Have you asked yourself how statisticians determine parameters such as the mean age of an entire country's population? It is obvious that they can't get data from every single member of the population to calculate this statistic. However, they can gather data from small samples from the population, find their mean, and use that as a guide to guessing the parameter for the whole population. This is called point estimation.
Point estimation is the use of statistics to estimate the value of an unknown parameter of a population. . This contrasts with interval estimation where we are looking for a range that the true parameter will be inside.

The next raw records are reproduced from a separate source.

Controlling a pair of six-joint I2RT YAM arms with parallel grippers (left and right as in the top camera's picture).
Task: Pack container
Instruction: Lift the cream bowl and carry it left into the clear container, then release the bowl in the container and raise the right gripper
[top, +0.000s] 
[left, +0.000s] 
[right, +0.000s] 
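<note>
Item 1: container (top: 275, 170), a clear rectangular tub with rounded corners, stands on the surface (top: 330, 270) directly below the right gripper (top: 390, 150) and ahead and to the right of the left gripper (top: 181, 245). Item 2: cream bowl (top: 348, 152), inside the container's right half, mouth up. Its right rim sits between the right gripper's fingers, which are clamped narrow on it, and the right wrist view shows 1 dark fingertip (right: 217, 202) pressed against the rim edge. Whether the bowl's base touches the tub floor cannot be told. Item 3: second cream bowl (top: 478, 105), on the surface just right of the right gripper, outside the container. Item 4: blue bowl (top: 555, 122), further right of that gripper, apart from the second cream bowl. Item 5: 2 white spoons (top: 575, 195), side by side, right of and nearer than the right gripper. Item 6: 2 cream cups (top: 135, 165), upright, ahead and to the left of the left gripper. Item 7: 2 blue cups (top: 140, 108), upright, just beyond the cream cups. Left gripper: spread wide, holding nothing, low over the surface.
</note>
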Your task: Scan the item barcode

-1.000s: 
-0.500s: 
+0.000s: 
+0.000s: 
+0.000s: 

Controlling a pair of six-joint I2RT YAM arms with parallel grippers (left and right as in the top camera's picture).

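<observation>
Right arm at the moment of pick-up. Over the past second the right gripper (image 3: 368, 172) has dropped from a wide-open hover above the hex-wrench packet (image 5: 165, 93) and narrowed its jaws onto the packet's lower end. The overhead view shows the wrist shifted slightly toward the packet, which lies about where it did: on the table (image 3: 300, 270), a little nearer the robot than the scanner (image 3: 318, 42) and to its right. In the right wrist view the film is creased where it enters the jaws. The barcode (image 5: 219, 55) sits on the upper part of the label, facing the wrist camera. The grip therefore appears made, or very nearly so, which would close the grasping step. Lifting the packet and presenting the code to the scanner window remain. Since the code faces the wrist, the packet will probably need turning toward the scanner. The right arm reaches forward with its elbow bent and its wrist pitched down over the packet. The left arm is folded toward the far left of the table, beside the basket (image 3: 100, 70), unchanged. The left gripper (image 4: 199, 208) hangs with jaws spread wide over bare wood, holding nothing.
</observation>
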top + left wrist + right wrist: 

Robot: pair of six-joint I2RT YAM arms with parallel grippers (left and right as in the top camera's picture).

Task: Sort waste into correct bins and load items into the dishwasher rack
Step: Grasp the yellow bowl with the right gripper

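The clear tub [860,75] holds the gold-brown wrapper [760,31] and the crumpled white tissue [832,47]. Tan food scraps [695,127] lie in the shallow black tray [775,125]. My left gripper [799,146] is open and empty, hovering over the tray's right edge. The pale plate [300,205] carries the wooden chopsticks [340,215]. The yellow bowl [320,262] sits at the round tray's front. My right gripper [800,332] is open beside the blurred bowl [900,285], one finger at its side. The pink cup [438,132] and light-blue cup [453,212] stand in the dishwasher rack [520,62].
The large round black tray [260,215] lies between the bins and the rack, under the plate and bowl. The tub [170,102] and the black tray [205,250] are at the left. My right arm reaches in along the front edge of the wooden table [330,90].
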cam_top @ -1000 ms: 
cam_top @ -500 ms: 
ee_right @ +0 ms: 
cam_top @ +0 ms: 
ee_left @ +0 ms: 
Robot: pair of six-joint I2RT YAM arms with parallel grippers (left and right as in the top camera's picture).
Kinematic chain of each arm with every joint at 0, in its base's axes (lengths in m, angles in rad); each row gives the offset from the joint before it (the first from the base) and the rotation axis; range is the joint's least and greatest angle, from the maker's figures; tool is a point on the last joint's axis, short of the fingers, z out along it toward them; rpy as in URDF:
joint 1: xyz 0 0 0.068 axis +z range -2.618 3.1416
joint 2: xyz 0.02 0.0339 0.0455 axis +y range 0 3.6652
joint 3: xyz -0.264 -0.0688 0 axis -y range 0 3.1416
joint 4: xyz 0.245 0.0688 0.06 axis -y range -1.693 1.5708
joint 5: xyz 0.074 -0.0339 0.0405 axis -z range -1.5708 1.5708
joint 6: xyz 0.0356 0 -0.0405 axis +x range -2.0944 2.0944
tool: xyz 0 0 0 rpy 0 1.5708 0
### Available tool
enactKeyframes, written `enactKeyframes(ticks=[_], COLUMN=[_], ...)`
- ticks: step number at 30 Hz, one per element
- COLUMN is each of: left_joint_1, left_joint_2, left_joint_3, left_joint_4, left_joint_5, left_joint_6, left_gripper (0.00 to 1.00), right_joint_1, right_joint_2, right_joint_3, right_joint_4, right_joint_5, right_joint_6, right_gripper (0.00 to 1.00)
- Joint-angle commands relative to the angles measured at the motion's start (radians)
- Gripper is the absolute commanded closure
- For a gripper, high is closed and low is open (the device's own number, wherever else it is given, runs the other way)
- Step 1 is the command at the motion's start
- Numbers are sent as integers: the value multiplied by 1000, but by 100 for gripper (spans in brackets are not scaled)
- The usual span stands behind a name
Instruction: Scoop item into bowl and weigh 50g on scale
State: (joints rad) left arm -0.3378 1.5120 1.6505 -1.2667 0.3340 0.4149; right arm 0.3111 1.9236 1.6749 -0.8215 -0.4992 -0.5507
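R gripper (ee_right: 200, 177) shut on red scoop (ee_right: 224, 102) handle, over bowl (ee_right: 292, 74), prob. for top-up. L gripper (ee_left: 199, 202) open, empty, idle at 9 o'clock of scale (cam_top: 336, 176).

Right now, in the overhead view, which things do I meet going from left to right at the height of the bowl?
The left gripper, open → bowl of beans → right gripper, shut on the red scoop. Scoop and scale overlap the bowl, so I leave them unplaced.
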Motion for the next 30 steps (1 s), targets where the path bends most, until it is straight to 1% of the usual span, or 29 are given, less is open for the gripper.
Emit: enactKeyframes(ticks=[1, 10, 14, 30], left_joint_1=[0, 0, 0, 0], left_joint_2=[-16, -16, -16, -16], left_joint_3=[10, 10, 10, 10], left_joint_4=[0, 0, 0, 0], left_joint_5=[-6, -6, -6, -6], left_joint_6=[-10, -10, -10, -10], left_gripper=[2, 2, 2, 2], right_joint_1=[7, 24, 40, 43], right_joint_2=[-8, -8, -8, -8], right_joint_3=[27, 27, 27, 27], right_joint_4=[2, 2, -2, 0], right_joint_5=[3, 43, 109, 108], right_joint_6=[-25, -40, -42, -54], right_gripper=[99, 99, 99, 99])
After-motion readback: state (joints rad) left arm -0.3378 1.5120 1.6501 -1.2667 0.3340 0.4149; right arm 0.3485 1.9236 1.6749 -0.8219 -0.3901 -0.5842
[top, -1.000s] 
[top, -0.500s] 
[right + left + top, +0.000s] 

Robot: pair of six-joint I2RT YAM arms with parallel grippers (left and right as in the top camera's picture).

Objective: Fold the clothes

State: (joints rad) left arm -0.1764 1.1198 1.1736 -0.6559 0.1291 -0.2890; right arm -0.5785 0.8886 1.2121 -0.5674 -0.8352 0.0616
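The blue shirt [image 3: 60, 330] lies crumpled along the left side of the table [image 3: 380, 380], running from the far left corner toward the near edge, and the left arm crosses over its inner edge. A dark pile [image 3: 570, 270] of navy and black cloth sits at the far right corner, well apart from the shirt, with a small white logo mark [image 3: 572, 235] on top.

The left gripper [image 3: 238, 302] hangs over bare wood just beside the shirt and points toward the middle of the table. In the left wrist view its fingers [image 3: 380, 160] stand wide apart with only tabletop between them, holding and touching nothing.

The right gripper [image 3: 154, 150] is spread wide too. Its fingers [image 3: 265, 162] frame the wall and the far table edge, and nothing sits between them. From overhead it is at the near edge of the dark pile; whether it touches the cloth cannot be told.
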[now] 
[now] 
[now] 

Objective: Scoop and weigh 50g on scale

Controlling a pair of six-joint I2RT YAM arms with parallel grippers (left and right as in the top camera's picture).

Formulas for Point Estimation

Point estimation produces a single value by using sample data to calculate a single statistic that acts as the best estimate for an unknown population parameter.
Here are some common examples of point estimates:

The sample mean is a point estimate of the population mean μ

The standard deviation of a sample s is a point estimate of the standard deviation population σ.

The variance of a sample s² is a point estimate for the variance of the population σ².

Similarly, the sample proportion, p is a point estimate of the population proportion, p.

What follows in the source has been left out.